Table 1 demonstrates that intrapartum amnioinfusion significantly improved overall maternal–fetal outcomes in cases of meconium-stained liquor. The cesarean section (LSCS) rate was considerably lower in Group A (24.7%) compared with Group B (51.3%), with a highly significant risk difference of -26.7% (95% CI: -37.2% to -16.1%, p <0.000001). Similarly, fetal distress was observed in 32.0% of cases in the amnioinfusion group compared with 56.7% in controls, reflecting a 24.7% absolute reduction (95% CI: -35.6% to -13.8%, p <0.00001). Neonatal outcomes were also favorable: Apgar scores <7 at 1 minute and 5 minutes were significantly less frequent in Group A (28.0% and 4.0%) compared with Group B (42.7% and 12.0%), with respective p values of 0.0072 and 0.0098. NICU admissions were required for only 32.0% of neonates in Group A compared with 54.7% in Group B (risk difference -22.7%, 95% CI: -33.6% to -11.7%, p = 0.000047). Neonatal mortality, although lower in the amnioinfusion group (0.7% vs 2.0%), did not reach statistical significance due to the rarity of the event (p = 0.62, Fisher’s exact).

Figure 1

Table 2: Maternal outcomes (mode of delivery and complications)
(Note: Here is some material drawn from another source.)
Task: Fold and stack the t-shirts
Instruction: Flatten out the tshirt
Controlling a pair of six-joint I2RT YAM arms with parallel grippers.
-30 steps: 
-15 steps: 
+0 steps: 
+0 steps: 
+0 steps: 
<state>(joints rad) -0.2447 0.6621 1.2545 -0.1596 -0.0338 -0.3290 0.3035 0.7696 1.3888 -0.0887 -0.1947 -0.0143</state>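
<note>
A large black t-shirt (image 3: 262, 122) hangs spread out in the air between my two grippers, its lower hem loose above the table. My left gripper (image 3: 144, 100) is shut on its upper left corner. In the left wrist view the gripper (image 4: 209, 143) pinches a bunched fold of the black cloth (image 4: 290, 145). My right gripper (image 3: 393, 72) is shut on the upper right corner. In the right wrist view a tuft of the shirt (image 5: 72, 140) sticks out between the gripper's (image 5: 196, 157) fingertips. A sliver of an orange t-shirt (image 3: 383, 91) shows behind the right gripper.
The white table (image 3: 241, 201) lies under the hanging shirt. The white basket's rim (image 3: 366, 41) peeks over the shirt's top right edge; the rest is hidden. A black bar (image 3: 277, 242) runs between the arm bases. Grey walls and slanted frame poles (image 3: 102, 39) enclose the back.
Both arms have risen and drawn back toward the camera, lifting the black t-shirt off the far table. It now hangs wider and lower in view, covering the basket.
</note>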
*In Group A: uterine hyperstimulation 4 (2.7%), chorioamnionitis 3 (2.0%). Comparable complication data were not reported for Group B in the source document, so between-group testing is not applicable.
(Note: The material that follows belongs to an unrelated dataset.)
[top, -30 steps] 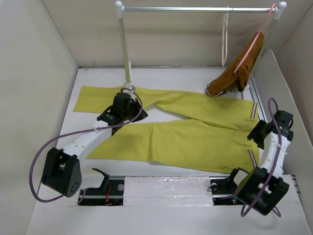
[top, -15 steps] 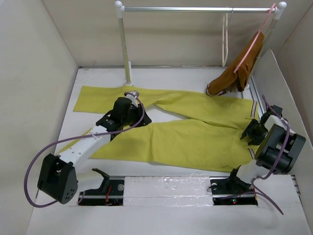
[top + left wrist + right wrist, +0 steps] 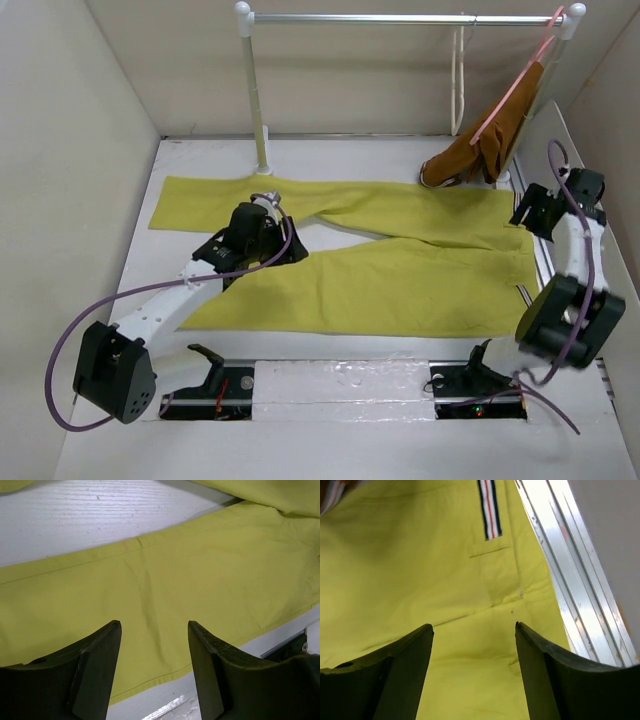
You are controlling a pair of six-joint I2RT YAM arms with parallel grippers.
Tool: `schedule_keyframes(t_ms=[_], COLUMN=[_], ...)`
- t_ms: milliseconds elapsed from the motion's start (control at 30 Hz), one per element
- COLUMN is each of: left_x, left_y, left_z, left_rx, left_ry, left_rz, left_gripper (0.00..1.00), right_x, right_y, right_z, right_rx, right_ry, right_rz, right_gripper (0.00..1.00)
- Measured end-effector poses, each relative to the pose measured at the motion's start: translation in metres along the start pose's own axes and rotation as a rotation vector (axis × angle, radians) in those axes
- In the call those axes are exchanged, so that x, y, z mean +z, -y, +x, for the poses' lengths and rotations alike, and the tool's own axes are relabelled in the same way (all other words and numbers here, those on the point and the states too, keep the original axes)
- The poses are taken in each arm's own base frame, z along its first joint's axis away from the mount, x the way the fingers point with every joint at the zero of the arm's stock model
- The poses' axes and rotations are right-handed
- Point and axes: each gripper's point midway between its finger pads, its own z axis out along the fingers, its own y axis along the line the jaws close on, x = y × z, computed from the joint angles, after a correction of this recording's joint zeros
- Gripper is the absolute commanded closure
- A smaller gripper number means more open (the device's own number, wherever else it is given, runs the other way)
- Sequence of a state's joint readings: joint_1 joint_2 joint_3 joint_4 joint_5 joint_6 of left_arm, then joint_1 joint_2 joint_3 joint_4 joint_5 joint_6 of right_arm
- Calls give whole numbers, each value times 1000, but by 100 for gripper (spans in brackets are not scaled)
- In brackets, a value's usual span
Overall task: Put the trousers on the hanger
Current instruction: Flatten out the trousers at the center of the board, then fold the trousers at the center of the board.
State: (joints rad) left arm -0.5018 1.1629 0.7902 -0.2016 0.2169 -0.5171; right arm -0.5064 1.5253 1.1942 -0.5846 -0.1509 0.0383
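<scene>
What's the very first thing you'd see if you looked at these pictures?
The big yellow-green trousers grab the eye, spread flat across the middle of the white table. Next, a rust-brown garment dangles from a pink hanger at the right end of the metal rail at the back. The left gripper and right gripper both hover open over the trousers.

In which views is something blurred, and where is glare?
Left wrist: the left pincer is dark and slightly soft, the trousers sharp. Right wrist: the right pincer likewise; the metal track glares. Top view: even light, soft shadows.
</scene>
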Motion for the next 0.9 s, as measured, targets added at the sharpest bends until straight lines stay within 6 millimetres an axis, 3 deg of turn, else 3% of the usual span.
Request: schedule_keyframes(t_ms=[67,133,200,233,267,400,600,900], left_x=[-1,-2,-3,-3,-4,-7,-11,-12], left_y=[0,0,-1,-1,-1,6,11,-4], left_z=[-2,-5,-9,-11,-14,-28,-41,-48], left_rx=[-14,-35,-61,-73,-84,-110,-130,-153], left_ry=[12,25,43,53,63,103,154,175], left_rz=[-6,-14,-27,-36,-41,-37,-19,-65], left_gripper=[48,48,48,48,48,48,45,46], right_x=[-38,-72,-97,-99,-110,-104,-76,-66], right_y=[-3,7,30,36,50,66,82,91], right_z=[6,23,58,72,94,144,186,207], right_rx=[0,47,135,164,217,335,420,537], right_ry=[77,157,193,152,178,33,-242,-349], right_rz=[16,55,136,174,229,317,414,495], right_gripper=[31,35,36,32,34,37,38,50])
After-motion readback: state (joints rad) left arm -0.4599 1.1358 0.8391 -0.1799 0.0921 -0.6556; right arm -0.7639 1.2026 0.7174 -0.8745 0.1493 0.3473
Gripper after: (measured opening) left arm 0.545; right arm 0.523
Table 2 focuses on maternal outcomes, showing that amnioinfusion markedly influenced the mode of delivery. Spontaneous vaginal delivery was significantly more common in Group A (67.3%) than in Group B (42.0%), with an effect size of +25.3% (95% CI: +14.4% to +36.2%, p <0.00001). Vacuum-assisted vaginal delivery occurred at similar rates between groups (8.0% vs 6.7%, p = 0.658), indicating no meaningful difference. Conversely, cesarean section rates were notably higher in the non-amnioinfusion group (51.3%) compared with the amnioinfusion group (24.7%), confirming a statistically significant reduction (risk difference -26.7%, p <0.000001). Regarding complications, only 4.7% of women in Group A experienced adverse events: 2.7% developed uterine hyperstimulation and 2.0% developed chorioamnionitis.

Figure 2

Table 3: Fetal/neonatal outcomes

Table 3 provides a more detailed analysis of neonatal outcomes, reinforcing the protective role of amnioinfusion. Fetal distress occurred in 32.0% of cases with amnioinfusion compared with 56.7% without, an absolute reduction of -24.7% (p <0.00001). Apgar scores <7 at 1 minute were recorded in 28.0% of neonates in Group A and 42.7% in Group B (95% CI: -25.4% to -4.0%, p = 0.0072), while at 5 minutes, the difference was even more striking (4.0% vs 12.0%, p = 0.0098). NICU admissions were significantly fewer in the amnioinfusion group (32.0% vs 54.7%, risk difference -22.7%, p = 0.000047). Neonatal mortality was slightly lower in Group A (0.7% vs 2.0%) but, similar to Table 1, this difference was not statistically significant (p = 0.62).

Figure 3

Table 4: Impact of amnioinfusion on cesarean section (primary process outcome)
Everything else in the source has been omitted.